What is expected - Scan the material below for the word "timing", then copy every line in which it appears.

Records -

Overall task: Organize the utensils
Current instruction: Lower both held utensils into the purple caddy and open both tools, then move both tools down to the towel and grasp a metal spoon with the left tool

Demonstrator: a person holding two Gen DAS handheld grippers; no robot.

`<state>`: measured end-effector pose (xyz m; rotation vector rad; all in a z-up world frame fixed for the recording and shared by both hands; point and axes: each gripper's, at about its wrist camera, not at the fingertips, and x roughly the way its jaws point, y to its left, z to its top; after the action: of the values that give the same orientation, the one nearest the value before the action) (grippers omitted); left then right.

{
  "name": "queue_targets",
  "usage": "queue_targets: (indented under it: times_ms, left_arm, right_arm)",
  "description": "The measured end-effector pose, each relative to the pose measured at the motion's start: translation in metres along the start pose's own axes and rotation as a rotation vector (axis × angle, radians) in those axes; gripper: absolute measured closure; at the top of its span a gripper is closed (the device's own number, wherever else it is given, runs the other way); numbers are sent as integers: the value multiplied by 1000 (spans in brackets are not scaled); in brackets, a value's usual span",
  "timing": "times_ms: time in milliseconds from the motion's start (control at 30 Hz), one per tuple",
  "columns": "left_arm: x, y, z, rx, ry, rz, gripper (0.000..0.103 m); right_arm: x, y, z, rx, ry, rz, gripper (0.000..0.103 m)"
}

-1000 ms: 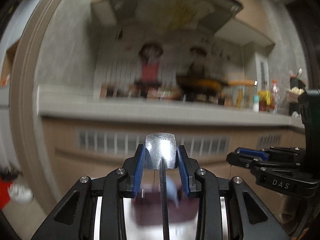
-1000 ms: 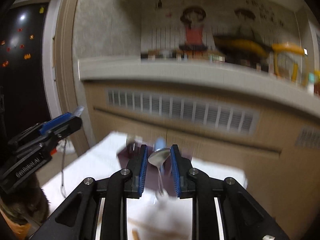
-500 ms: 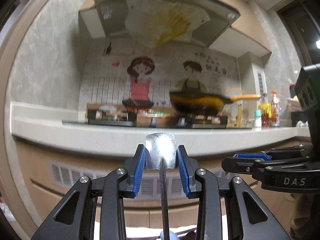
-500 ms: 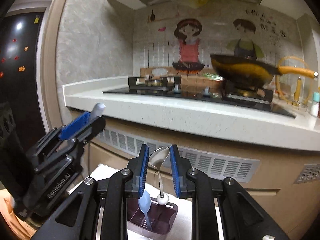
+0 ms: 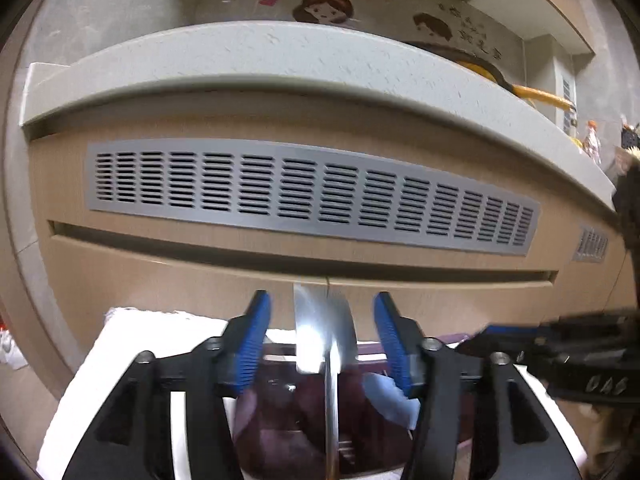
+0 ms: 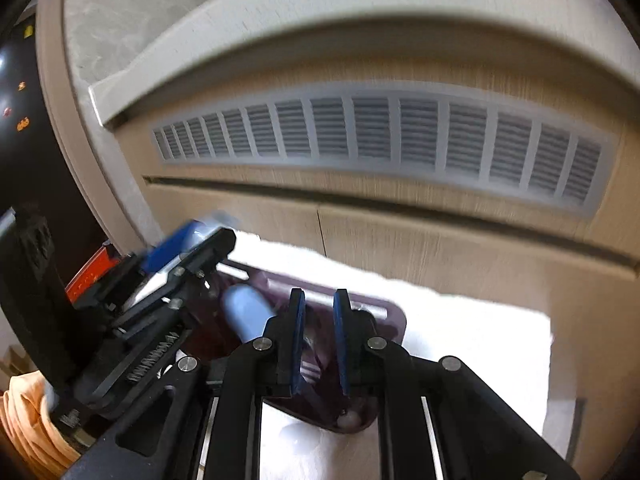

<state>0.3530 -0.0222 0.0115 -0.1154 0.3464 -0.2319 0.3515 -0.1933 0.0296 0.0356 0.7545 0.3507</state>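
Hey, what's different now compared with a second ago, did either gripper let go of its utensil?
Both grippers tipped down toward the dark purple holder on the white cloth. The left gripper opened; the metal spatula now stands loose between its fingers, over the holder. The right gripper no longer shows the metal spoon between its pads, so it was probably dropped in. The blue utensil stays in the holder.

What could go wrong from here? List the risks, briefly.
1. The metal utensil stands loose between the open fingers of the left gripper; a crooked pull-back could catch it and tip it out of the purple holder.
2. The right gripper hangs right beside the left one over the same holder, so they may knock together.
3. Either could bump the blue spoon that leans inside.
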Motion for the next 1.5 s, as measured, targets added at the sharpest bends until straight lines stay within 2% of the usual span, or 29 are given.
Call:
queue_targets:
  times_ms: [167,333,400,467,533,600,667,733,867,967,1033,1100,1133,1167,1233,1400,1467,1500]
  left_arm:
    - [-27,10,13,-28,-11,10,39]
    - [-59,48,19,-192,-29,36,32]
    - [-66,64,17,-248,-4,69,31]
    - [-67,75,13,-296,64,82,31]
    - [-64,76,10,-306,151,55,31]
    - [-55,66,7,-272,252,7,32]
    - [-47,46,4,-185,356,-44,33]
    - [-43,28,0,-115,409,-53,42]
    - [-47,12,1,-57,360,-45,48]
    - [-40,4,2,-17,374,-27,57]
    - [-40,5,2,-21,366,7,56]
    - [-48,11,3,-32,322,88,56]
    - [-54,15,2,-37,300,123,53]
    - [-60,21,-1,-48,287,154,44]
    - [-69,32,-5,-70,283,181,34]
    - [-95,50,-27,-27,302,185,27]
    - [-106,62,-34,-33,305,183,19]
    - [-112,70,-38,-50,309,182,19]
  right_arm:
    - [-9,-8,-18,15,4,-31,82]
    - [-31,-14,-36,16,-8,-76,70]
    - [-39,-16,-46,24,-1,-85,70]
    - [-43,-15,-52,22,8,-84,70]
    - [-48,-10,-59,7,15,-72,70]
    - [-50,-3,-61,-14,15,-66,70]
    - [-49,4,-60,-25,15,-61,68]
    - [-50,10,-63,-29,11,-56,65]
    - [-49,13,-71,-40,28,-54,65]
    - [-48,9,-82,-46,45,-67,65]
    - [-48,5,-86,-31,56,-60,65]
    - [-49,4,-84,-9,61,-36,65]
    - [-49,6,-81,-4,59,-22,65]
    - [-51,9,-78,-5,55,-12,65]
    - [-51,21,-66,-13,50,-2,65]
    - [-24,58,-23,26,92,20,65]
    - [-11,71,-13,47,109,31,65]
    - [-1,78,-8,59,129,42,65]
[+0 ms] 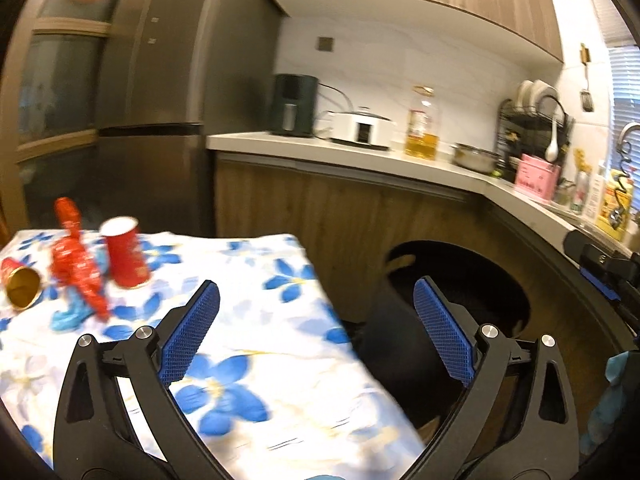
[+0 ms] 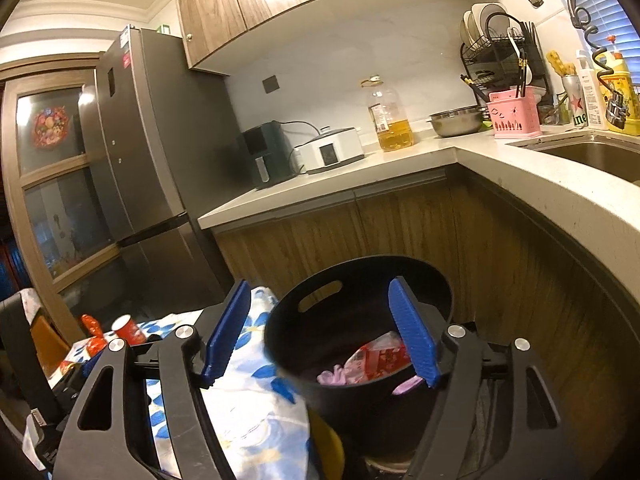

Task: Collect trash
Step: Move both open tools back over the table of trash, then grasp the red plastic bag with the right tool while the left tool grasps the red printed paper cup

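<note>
While some trash already sits in the round black plastic bin with cut-out handles [image 2: 360,320] (a red-and-white crumpled wrapper [image 2: 380,356] and pinkish scraps [image 2: 336,374]), the job looks partly done, my read. Left tool [image 1: 316,332] spread wide, nothing between its blue pads; right tool [image 2: 320,332] also apart and empty, hanging over the bin mouth.

Left to collect, on the desk with the blue-flower white cloth [image 1: 260,320]: upright red paper cup [image 1: 124,254] at 10 o'clock in the left wrist view, crumpled red foil wrapper [image 1: 78,260] just beside it at its 9 o'clock, tipped-over red cup with gold inside [image 1: 20,284] further toward 9, blue scrap [image 1: 70,316] under the foil. Bin stands off the desk's 3 o'clock edge, beside the wooden cabinet.

Hard to tell: left view is motion-blurred; what the blue scrap is unclear. Bin bottom is hidden by the right tool and its wall. Yellow thing [image 2: 330,450] under the bin is cut off. Desk's near part is cropped.
</note>
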`<state>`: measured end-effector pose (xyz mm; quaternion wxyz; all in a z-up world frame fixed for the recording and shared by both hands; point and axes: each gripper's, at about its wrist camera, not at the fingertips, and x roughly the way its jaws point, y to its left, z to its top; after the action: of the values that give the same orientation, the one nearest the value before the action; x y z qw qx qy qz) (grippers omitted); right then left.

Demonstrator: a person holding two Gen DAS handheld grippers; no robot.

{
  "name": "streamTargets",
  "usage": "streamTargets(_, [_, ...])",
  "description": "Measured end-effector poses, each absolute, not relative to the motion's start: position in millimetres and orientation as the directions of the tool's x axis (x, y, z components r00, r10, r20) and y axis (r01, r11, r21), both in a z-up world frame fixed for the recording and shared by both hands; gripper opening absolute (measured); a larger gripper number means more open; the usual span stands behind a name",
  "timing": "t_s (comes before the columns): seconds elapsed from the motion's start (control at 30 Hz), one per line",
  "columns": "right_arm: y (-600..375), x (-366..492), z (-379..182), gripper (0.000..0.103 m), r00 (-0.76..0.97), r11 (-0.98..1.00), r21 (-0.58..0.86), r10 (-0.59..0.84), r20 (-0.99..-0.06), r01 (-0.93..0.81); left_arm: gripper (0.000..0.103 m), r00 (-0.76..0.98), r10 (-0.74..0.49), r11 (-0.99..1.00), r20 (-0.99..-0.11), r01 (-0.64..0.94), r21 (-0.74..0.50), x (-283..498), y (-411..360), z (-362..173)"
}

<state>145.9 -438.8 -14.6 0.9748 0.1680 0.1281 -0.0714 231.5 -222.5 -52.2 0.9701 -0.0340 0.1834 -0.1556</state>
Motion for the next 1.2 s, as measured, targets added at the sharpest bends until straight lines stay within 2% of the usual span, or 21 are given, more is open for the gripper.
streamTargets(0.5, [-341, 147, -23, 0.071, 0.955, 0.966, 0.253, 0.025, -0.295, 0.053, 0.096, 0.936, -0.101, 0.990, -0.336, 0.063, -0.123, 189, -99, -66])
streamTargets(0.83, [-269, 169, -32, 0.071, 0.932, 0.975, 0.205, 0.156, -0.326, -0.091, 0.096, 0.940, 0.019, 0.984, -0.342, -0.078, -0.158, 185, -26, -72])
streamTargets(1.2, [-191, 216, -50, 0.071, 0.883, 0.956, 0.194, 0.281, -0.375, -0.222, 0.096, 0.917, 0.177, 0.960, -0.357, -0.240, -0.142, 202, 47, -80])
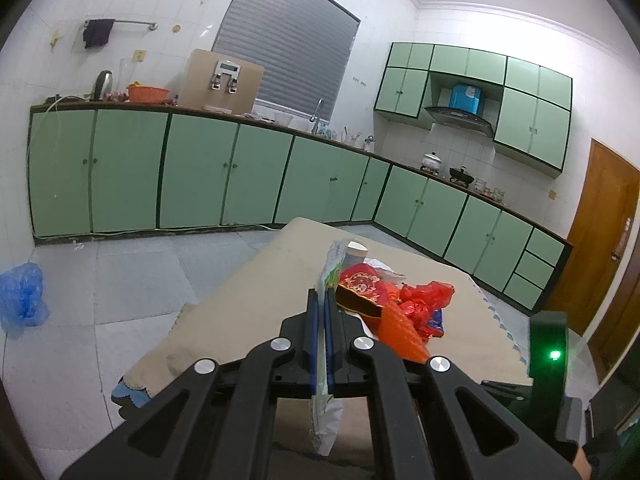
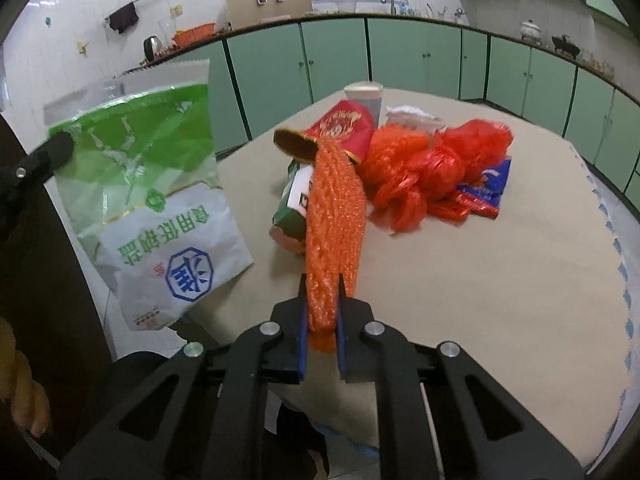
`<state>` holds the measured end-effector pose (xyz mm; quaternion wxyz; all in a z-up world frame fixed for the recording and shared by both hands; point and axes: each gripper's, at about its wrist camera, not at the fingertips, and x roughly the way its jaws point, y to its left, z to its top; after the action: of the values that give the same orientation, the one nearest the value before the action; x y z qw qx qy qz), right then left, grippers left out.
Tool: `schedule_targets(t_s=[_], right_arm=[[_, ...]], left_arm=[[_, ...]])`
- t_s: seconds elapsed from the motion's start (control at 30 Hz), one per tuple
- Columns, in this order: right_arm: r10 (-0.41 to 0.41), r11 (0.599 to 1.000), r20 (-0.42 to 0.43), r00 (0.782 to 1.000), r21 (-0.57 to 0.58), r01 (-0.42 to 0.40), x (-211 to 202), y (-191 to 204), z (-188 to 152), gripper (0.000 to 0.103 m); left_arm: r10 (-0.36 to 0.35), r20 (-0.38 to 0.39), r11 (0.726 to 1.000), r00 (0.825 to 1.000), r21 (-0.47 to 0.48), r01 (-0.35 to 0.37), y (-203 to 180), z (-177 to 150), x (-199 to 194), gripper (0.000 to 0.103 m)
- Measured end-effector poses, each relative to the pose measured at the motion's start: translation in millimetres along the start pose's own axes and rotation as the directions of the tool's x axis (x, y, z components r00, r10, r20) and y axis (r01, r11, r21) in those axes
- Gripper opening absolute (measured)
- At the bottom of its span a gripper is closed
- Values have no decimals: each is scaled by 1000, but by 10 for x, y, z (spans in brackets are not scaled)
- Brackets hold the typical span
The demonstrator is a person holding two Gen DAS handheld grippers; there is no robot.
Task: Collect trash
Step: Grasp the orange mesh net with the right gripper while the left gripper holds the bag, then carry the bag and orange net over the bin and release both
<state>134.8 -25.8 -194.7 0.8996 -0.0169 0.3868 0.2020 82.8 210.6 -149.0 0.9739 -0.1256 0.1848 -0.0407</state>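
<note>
Right tongs (image 2: 322, 312) are clamped on an orange net bag (image 2: 334, 224), pinched at its near end between the blue pads, and the mesh stretches away from the jaws up toward the pile. Left tongs (image 1: 322, 300) are pressed together on a green and white plastic packet (image 1: 327, 420). From the left wrist camera the packet shows edge-on, squeezed flat between the two blades and hanging out below them. The right wrist camera catches its printed face (image 2: 152, 200) held up in the air at the left, off the near-left edge of the bench (image 2: 500, 272), with a dark tong tip (image 2: 52, 152) gripping its upper corner.

Out past the net bag sits the trash heap in the middle of the bench, on its beige cover. A red pouch with gold print (image 2: 344, 128) leans at the back of the net, and a small green and white carton (image 2: 296, 200) lies just left of the mesh, touching it. To the right, crumpled red plastic bags (image 2: 432, 168) bunch up against the net, with a blue and red wrapper (image 2: 488, 188) poking out beneath them. Behind the pouch stands a paper cup (image 2: 366, 98), upright, and a bit of white crumpled paper (image 2: 412, 114) beside it.

Farther off, green cabinets (image 1: 200, 176) line the walls, and a blue plastic bag (image 1: 22, 296) sits on the tiled floor.
</note>
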Motion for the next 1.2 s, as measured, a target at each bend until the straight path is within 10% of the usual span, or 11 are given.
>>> schedule_targets(t_s=[0.53,0.83,1.03,1.2], right_arm=[[-17,999,135,991,38,12,-1239,-495,-79,9],[-192,969,183,964,191,157,-1932,-1432,-352,9],[-341,895,132,931,347,279,-2178,-2308,-717,9],[-419,811,8,908,453,370,-2104,-3058,-1174,9]], left_arm=[[-39,20,997,999,63,38,-607,136,-336,3],[-213,-6,966,977,151,212,-1496,240,-336,3],[-395,-92,889,914,214,405,-2431,128,-22,3],[-543,-216,785,812,212,582,-3304,-145,424,3]])
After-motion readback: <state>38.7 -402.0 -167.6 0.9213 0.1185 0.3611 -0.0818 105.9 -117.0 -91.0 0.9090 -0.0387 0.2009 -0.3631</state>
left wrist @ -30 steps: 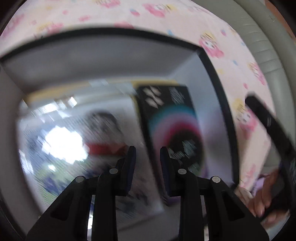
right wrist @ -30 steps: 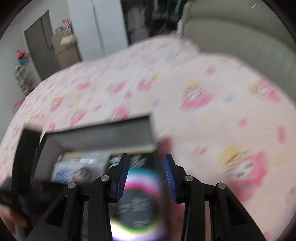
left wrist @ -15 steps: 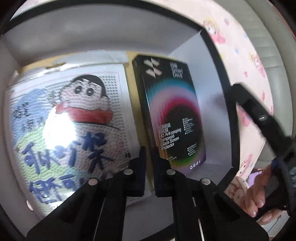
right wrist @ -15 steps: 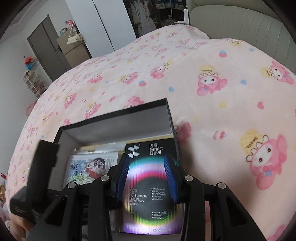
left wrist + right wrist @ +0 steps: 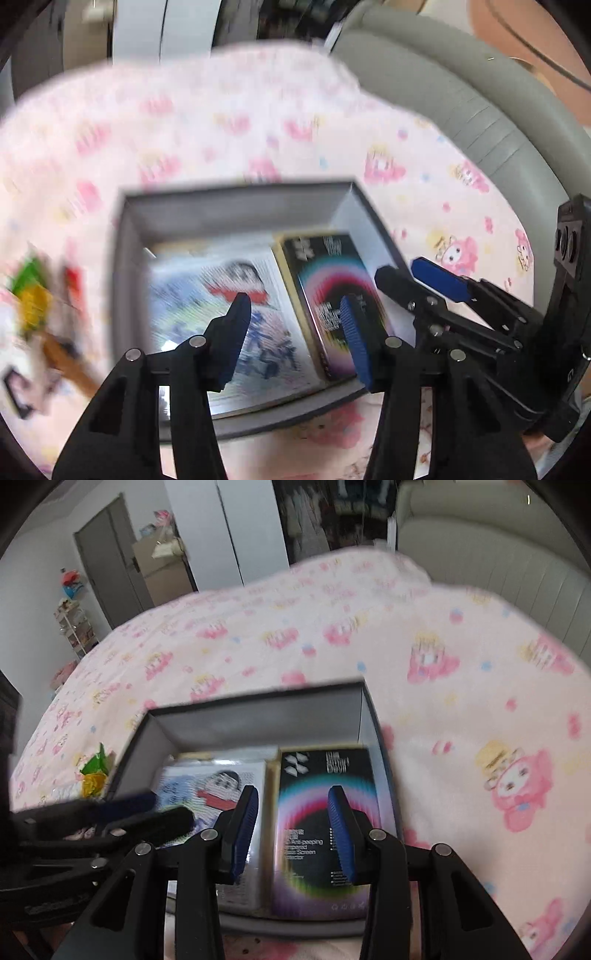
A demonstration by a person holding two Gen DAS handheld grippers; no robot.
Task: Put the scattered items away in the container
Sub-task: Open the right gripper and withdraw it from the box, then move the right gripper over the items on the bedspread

Solution below -
  "timing": "times_ms: time in milliseconds from the motion's start (control at 30 Hz), one per tuple",
  "timing": "t_s (comes before the columns): seconds elapsed from the motion's start (control at 30 Hz), one per line",

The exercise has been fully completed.